What is expected: How many lines in the data below include the word "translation"? State the number alone.

*** Provided data ***

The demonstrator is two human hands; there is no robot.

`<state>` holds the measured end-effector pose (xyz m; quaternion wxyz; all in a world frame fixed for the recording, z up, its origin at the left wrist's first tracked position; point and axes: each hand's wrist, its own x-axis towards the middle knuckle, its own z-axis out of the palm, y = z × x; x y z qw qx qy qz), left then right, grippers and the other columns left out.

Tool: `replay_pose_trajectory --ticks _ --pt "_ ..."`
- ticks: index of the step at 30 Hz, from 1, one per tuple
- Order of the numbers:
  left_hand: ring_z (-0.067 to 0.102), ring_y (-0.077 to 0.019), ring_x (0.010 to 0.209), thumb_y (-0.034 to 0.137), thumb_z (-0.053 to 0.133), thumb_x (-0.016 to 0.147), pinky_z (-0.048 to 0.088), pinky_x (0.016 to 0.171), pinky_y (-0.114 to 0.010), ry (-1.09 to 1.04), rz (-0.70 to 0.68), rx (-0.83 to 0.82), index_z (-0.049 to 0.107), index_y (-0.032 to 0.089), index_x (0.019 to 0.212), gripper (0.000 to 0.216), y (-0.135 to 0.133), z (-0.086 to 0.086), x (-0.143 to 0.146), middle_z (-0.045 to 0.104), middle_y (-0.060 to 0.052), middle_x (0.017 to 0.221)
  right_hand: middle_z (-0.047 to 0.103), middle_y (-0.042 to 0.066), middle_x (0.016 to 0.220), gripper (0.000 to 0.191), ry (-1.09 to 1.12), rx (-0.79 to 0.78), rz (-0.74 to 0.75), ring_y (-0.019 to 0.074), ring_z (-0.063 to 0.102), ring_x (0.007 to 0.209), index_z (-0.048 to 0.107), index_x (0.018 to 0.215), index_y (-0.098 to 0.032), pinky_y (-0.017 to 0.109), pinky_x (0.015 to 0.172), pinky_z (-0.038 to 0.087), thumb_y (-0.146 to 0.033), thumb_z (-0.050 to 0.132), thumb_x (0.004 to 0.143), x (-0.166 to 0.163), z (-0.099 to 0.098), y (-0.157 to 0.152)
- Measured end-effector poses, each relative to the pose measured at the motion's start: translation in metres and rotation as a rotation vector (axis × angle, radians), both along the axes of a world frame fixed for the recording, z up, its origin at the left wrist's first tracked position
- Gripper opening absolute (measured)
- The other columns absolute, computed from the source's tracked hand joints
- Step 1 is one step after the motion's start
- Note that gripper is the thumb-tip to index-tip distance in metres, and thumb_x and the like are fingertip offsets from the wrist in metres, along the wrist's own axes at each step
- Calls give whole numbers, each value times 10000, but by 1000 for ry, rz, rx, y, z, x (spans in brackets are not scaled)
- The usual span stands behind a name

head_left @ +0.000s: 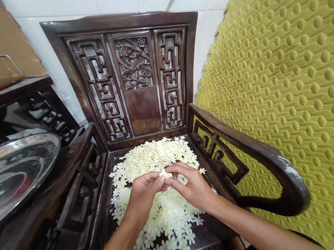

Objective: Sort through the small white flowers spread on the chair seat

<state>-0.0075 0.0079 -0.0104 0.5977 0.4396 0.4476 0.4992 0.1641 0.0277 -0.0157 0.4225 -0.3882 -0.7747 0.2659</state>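
Fingers [176, 170] of left hand [143, 195] and right hand [192, 185] pinch one white blossom [165, 174] over a heap [165, 214].

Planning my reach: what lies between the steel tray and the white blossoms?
The head view shows the carved dark wood chair arm between the steel tray and the white blossoms.

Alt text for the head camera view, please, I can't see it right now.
The left hand and right hand hold a small white blossom between their fingers, above a heap of white blossoms on the seat of a dark carved wooden armchair. A steel tray sits to the left, and a yellow-green studded mat to the right.
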Motion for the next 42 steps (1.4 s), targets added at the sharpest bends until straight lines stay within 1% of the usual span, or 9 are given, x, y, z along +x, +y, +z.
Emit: replay_pose_trajectory --ticks 5,10,14,20,24,26,29,36,42 --pt "661 -184 729 397 728 755 537 718 -307 102 3 28 717 144 818 261 0 1 1 728 -62 775 639 26 834 85 -33 5 -32 171 578 746 634 945 -211 297 712 453 -282 612 905 2 -1 -2" --pt "647 -160 652 375 760 723 535 674 -290 115 25 39 690 146 762 242 2 -6 1 691 -25 686 620 26 790 92 -152 108 -45 182 550 745 613 919 -205 312 723 402 -271 551 940 4 -2 -4" --pt "654 -154 659 352 767 717 540 684 -283 100 40 49 688 148 775 227 3 -11 3 700 -21 708 630 38 801 139 -265 185 -14 184 550 754 612 932 -197 327 769 366 -258 494 975 5 -2 -4" --pt "652 -149 671 329 752 730 540 683 -273 101 50 56 680 143 771 204 3 -12 5 699 -20 699 593 16 724 262 -409 139 6 166 536 694 569 796 -195 317 767 346 -277 435 1006 5 -2 -4" --pt "657 -154 684 342 737 748 536 694 -279 120 55 35 675 140 799 217 3 -6 2 707 -31 711 618 32 849 136 -315 138 -72 172 553 733 554 940 -194 322 787 367 -326 529 964 5 -2 -3" --pt "659 -158 683 354 741 743 534 698 -286 118 44 4 673 138 814 237 3 -3 0 707 -33 720 625 50 936 208 -252 161 -88 179 565 760 536 1080 -194 335 817 379 -336 580 935 5 -2 -3" --pt "653 -153 670 353 754 726 526 700 -288 92 15 -17 670 140 812 245 3 -1 -1 691 -22 718 636 58 961 224 -221 214 -62 183 574 771 537 1146 -205 358 859 378 -294 568 943 5 -2 -5" --pt "603 -144 669 291 716 752 483 670 -262 194 -60 77 671 147 761 151 4 -7 -3 656 -13 693 637 85 960 130 -324 297 37 226 570 900 578 1048 -180 378 848 363 -248 526 950 6 2 -4" --pt "554 -134 665 238 659 777 448 646 -251 356 -96 198 657 150 739 96 1 -6 0 610 -5 706 601 58 848 81 -397 292 143 195 526 783 556 925 -170 359 789 353 -195 479 933 12 0 -3"
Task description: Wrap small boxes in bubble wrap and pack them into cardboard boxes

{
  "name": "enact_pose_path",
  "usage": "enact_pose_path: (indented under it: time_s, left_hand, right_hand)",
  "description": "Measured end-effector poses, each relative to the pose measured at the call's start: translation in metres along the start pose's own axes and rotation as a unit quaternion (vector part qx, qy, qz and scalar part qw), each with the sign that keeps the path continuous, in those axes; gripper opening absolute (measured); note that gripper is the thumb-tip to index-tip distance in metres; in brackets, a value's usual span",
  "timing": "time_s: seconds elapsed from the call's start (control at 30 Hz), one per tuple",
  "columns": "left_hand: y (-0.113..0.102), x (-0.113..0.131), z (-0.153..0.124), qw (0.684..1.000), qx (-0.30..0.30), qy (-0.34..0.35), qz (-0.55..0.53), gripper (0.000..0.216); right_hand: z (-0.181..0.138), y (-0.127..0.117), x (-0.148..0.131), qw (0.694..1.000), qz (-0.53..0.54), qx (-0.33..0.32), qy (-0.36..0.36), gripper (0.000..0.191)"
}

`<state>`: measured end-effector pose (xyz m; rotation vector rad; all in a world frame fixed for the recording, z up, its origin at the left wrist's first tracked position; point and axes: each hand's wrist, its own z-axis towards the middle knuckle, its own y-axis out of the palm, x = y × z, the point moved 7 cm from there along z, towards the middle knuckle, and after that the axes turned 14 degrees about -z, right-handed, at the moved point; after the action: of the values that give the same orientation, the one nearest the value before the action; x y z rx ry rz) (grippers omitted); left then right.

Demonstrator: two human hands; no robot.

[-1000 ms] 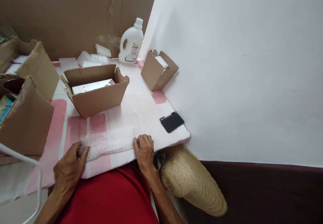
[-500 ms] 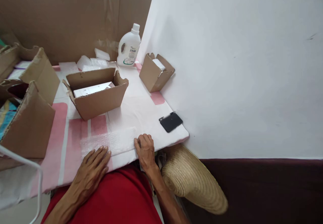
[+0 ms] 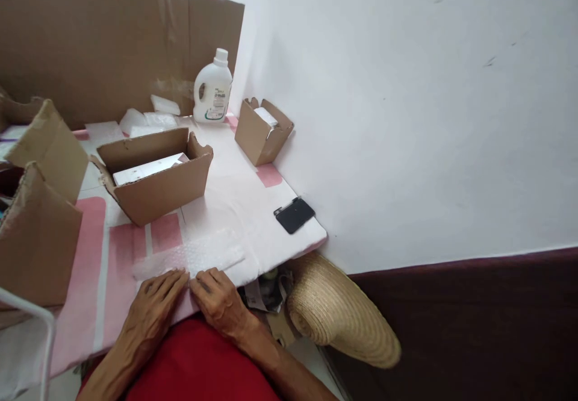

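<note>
A clear strip of bubble wrap lies crosswise on the cloth-covered table near its front edge. My left hand is at the near edge of the strip, its bent fingers pressed together on the plastic. Close beside it, my right hand has its fingers curled over the same edge, nearer the middle of the strip. Both hands are closed on the bubble wrap; the thumbs are mostly hidden. Only a small gap separates the two hands.
An open cardboard box holding a white carton stands beyond the wrap. More cardboard boxes crowd the left. A white jug, small box and black phone-like object lie farther back and right. A straw hat hangs below the table.
My right hand has moved left from the right end of the bubble wrap to beside my left hand. My left fingers, flatter before, are now more bent. The view has shifted right.
</note>
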<state>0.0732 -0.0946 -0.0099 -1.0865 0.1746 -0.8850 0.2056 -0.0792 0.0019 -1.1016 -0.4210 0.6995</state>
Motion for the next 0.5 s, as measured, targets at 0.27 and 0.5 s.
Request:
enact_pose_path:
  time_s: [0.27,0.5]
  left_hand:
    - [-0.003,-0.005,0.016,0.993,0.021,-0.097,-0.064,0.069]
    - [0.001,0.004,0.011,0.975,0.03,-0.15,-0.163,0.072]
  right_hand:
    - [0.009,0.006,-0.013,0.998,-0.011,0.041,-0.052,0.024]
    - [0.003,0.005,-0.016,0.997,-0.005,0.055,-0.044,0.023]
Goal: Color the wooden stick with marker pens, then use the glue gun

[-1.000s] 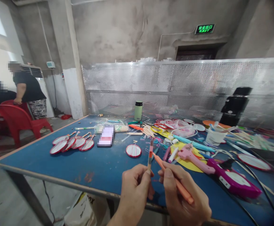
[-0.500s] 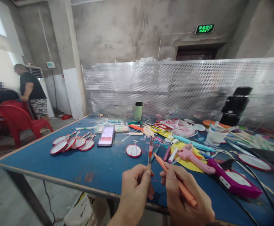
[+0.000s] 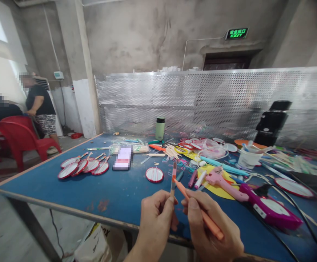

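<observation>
Between the thumb and fingers of my left hand [image 3: 158, 218] stands a flat wooden craft stick [image 3: 173, 183], upright, with brownish, pink-orange and grey bands on its upper part. My right hand [image 3: 213, 222] grips an orange marker pen [image 3: 209, 222] like a pencil. Its tip meets the stick's edge at the orange band. Just behind the stick lies a small round white disc with a red rim [image 3: 154, 175]. Several capped markers, a purple one [image 3: 192, 179] and a white one [image 3: 200, 179] among them, lie beyond my right hand.
Red-rimmed discs [image 3: 93, 165] cluster on the blue table [image 3: 52, 194] at left, near a phone [image 3: 122, 157]. A green bottle [image 3: 160, 128] stands behind. At right are a pink glue gun [image 3: 226, 183], a purple power strip [image 3: 273, 209], cables and a white tub [image 3: 249, 158].
My right hand has moved slightly left, bringing the marker's tip up against the stick. My left hand keeps its place. In the background, the standing person has shifted slightly.
</observation>
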A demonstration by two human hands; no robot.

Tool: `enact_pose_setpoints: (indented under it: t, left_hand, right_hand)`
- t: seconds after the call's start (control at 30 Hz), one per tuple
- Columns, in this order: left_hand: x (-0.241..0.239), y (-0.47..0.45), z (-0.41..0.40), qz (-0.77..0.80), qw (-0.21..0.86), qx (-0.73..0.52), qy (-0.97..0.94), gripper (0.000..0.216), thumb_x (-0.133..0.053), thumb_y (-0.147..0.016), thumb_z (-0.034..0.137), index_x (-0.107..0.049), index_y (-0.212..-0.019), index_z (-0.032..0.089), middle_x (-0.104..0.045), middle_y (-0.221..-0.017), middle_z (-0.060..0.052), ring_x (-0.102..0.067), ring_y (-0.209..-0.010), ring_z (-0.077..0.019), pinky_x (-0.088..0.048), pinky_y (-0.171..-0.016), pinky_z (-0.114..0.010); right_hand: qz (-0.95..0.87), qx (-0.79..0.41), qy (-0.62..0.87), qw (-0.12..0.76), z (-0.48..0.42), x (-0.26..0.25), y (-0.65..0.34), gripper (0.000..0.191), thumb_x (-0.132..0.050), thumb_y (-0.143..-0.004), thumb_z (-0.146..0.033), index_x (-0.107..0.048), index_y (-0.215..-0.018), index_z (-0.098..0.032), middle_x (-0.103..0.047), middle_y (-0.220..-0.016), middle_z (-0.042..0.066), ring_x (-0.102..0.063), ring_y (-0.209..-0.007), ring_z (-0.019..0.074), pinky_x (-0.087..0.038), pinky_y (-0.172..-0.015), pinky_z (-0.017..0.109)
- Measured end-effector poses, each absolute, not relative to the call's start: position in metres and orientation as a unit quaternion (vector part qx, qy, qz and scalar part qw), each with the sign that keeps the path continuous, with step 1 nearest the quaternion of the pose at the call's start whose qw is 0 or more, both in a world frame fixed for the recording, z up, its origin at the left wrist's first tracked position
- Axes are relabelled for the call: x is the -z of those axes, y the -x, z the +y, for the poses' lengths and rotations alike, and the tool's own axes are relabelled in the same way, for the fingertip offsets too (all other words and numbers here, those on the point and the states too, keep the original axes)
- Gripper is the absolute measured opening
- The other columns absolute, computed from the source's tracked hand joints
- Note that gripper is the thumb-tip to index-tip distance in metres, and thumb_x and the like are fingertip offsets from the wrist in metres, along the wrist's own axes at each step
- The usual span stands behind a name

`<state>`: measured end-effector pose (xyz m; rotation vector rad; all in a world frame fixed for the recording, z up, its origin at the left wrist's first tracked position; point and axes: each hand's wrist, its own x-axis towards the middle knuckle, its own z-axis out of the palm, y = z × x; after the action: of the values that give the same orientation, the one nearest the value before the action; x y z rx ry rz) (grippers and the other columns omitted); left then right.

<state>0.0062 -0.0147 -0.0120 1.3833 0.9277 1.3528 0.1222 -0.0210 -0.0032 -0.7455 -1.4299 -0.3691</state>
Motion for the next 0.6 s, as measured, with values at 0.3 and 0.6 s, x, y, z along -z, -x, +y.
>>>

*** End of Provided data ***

Expected answer: 2